▶ [PROBLEM] Return the whole listing exactly, omitting the pictures.

▶ [DATA PROVIDED]
--*--

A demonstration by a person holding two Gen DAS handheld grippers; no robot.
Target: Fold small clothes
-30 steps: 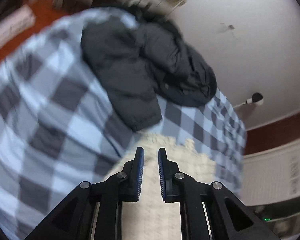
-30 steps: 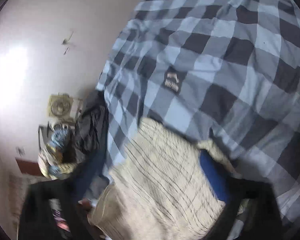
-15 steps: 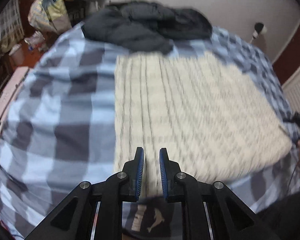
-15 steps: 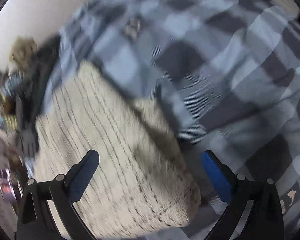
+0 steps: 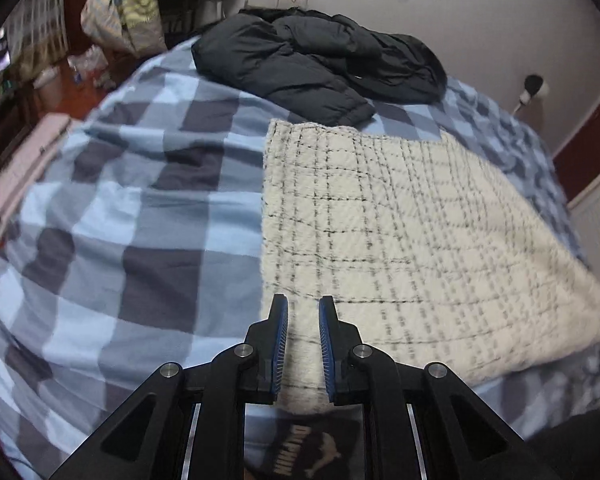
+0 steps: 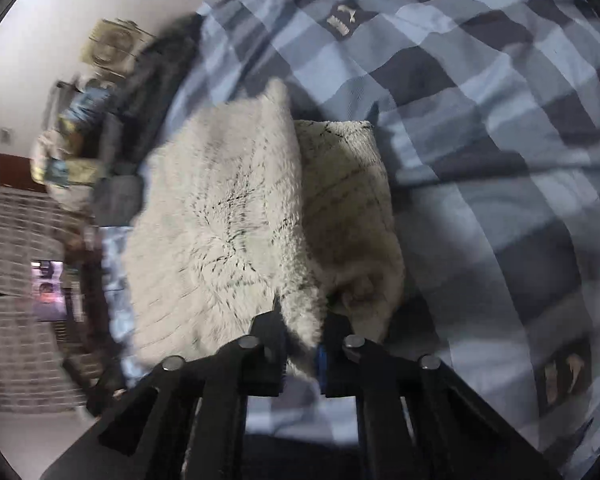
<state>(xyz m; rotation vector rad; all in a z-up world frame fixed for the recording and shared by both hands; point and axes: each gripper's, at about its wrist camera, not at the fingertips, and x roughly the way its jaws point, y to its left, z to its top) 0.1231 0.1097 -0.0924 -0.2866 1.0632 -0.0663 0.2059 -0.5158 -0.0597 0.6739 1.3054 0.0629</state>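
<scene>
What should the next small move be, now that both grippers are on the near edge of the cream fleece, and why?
Probably lift both together and carry the near edge toward the black jacket. The right gripper is shut on a raised fold of the cream fleece, and the left gripper pinches its near left corner. The rest lies flat on the checked bedspread, so a half-fold looks ready.

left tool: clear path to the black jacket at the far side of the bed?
Probably yes. The left tool is shut on the cream fleece cloth, so it must release first. Beyond that, only flat cloth and checked bedspread lie before the black jacket; whether the arm stretches that far is unclear.
</scene>
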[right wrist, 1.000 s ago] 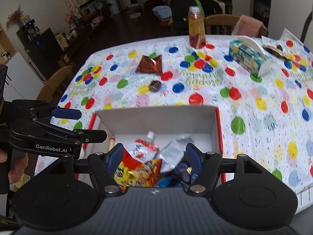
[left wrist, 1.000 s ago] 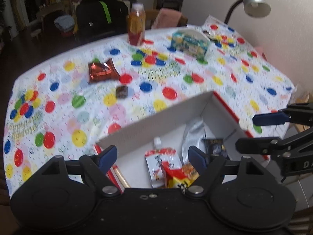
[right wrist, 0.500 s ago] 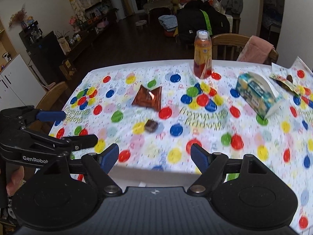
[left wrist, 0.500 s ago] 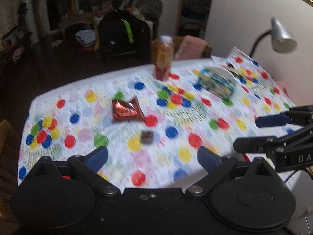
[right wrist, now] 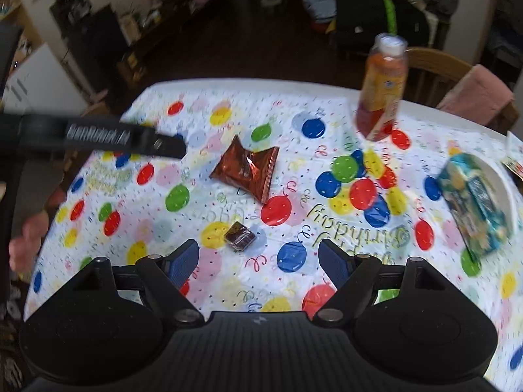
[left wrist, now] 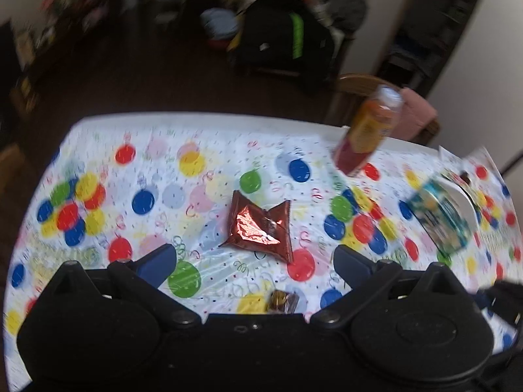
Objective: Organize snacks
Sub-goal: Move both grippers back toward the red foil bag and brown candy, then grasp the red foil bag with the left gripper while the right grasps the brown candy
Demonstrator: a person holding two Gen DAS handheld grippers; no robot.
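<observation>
L gripper [left wrist: 253, 263]: fingers spread wide, nothing between them. R gripper [right wrist: 258, 263]: likewise spread, empty.

Task items on table [right wrist: 327, 104], balloon-print cloth:
- red foil snack bag [left wrist: 260, 230], lying flat, mid-table. In L wrist view it sits straight ahead of the L fingers, just beyond the tips, roughly centred in the gap. Long axis approx. diagonal, upper-left to lower-right, so not square to the finger line.
- small dark wrapped sweet [right wrist: 240, 236], nearer than the bag. In R view it lies just ahead of the R fingers, biased toward the left finger. In L view it shows at the bottom edge, close against the gripper body, i.e. under/behind the L tips.
- orange drink bottle [right wrist: 382, 88] upright at far edge; blue-green carton [right wrist: 474, 205] far right. Both well apart from either gripper.

Judgement: L is better placed for the bag, R for the sweet. Bag grab prob. needs a wrist twist to cross its short side.

Vs 1.0 s ago: both cams then looked down into the white box w/ snacks in it; box now out of view in both. Vs 0.5 s ago: bag and sweet sit closer to both cams; finger opening looks unchanged. Both frames motion-blurred.
</observation>
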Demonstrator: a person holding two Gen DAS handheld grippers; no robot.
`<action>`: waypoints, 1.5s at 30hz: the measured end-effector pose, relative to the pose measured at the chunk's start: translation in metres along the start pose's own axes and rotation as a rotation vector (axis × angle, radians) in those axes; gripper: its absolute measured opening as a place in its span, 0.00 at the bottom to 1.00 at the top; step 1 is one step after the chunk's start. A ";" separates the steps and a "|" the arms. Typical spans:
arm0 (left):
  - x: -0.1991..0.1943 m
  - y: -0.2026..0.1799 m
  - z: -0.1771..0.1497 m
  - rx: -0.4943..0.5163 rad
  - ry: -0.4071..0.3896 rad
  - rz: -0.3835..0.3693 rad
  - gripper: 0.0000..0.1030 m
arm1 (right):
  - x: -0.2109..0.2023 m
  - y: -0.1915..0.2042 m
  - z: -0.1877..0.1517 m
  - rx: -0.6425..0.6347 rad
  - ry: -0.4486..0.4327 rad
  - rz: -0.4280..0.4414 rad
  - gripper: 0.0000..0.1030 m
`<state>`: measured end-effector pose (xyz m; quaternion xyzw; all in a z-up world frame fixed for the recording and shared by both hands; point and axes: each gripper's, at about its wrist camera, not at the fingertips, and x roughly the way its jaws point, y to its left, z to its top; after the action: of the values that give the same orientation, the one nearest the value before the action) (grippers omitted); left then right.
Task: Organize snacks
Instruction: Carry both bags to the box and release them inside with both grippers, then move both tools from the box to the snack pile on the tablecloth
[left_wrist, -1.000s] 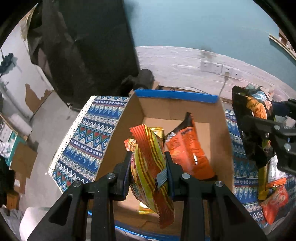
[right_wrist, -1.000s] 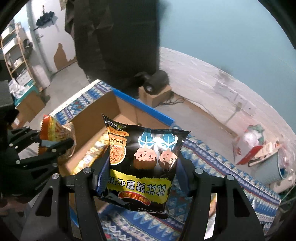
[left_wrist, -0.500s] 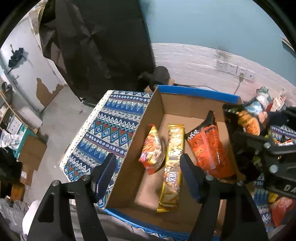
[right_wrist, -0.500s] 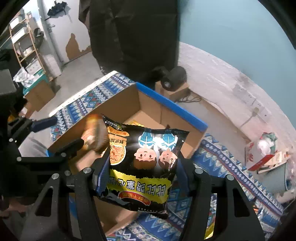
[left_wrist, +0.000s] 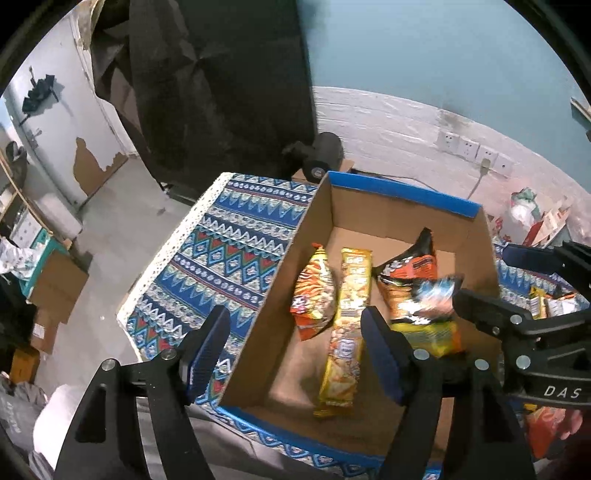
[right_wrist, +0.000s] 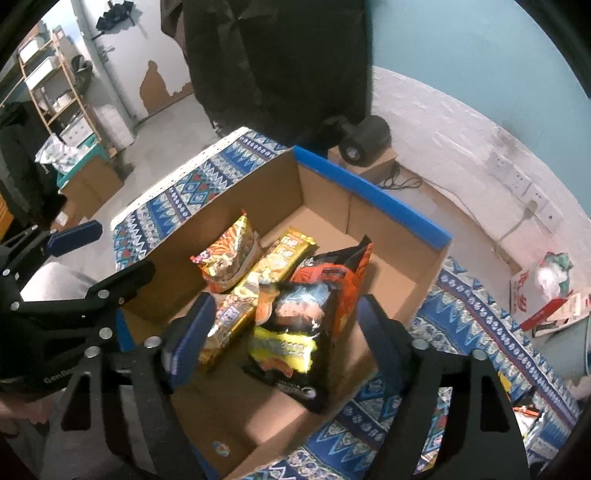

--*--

▶ [ANSWER TO THE PROBLEM]
A demonstration by a person holding two Gen DAS handheld grippers; no robot.
Target: Fold small clothes
-30 steps: 
-30 steps: 
-15 steps: 
-15 steps: 
+0 steps: 
+0 steps: 
<state>(xyz m; rotation vector rad; all in a z-up world frame fixed for the recording and shared by both hands; point and axes: each gripper's, at about its wrist camera, not at the fingertips, and x roughly the way its jaws point, y to its left, z to its top) 0.1231 0.1097 -0.0924 -0.2866 1.0632 -0.0663 0.2059 -0.5158 -0.0597 0.6739 1.3054 0.0629</state>
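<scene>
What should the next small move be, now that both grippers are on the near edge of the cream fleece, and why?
Probably lift both together and carry the near edge toward the black jacket. The right gripper is shut on a raised fold of the cream fleece, and the left gripper pinches its near left corner. The rest lies flat on the checked bedspread, so a half-fold looks ready.

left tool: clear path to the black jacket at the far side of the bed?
Probably yes. The left tool is shut on the cream fleece cloth, so it must release first. Beyond that, only flat cloth and checked bedspread lie before the black jacket; whether the arm stretches that far is unclear.
</scene>
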[right wrist, 1.000 s ago] 
[left wrist, 1.000 s ago] 
[right wrist, 0.500 s ago] 
[left wrist, 0.500 s ago] 
[right wrist, now] 
[left wrist, now] 
Objective: Organize snacks
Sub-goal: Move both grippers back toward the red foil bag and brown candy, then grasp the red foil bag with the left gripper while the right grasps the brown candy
Demonstrator: a person holding two Gen DAS handheld grippers; no robot.
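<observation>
L gripper [left wrist: 253, 263]: fingers spread wide, nothing between them. R gripper [right wrist: 258, 263]: likewise spread, empty.

Task items on table [right wrist: 327, 104], balloon-print cloth:
- red foil snack bag [left wrist: 260, 230], lying flat, mid-table. In L wrist view it sits straight ahead of the L fingers, just beyond the tips, roughly centred in the gap. Long axis approx. diagonal, upper-left to lower-right, so not square to the finger line.
- small dark wrapped sweet [right wrist: 240, 236], nearer than the bag. In R view it lies just ahead of the R fingers, biased toward the left finger. In L view it shows at the bottom edge, close against the gripper body, i.e. under/behind the L tips.
- orange drink bottle [right wrist: 382, 88] upright at far edge; blue-green carton [right wrist: 474, 205] far right. Both well apart from either gripper.

Judgement: L is better placed for the bag, R for the sweet. Bag grab prob. needs a wrist twist to cross its short side.

Vs 1.0 s ago: both cams then looked down into the white box w/ snacks in it; box now out of view in both. Vs 0.5 s ago: bag and sweet sit closer to both cams; finger opening looks unchanged. Both frames motion-blurred.
</observation>
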Demonstrator: a person holding two Gen DAS handheld grippers; no robot.
`<action>`: waypoints, 1.5s at 30hz: the measured end-effector pose, relative to the pose measured at the chunk's start: translation in metres along the start pose's own axes and rotation as a rotation vector (axis × angle, radians) in those axes; gripper: its absolute measured opening as a place in its span, 0.00 at the bottom to 1.00 at the top; step 1 is one step after the chunk's start. A ";" separates the steps and a "|" the arms. Typical spans:
arm0 (left):
  - x: -0.1991..0.1943 m
  - y: -0.2026..0.1799 m
  - z: -0.1771..0.1497 m
  - rx: -0.4943..0.5163 rad
  - ry: -0.4071..0.3896 rad
  - rz: -0.3835..0.3693 rad
  - gripper: 0.0000..0.1030 m
arm1 (right):
  - x: -0.2109..0.2023 m
  - y: -0.1915..0.2042 m
  - z: -0.1877..0.1517 m
  - rx: -0.6425..0.6347 rad
  - ry: -0.4486..0.4327 rad
  - rz: -0.4280..0.4414 rad
  - gripper: 0.0000..0.1030 m
`<state>`: measured end-effector pose (xyz m; quaternion xyzw; all in a z-up world frame fixed for the recording and shared by both hands; point and axes: each gripper's, at about its wrist camera, not at the fingertips, and x roughly the way its jaws point, y to its left, z to its top; after the action: of the values that give the same orientation, the one nearest the value before the action) (grippers omitted); left then right.
Task: Organize snacks
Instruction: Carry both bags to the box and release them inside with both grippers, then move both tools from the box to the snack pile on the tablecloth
[left_wrist, -1.000s] 
[right_wrist, -1.000s] 
[left_wrist, -0.500s] 
[right_wrist, -0.500s] 
[left_wrist, +0.000s] 
[right_wrist, +0.000s] 

This exercise is now finished, and nothing remains to add.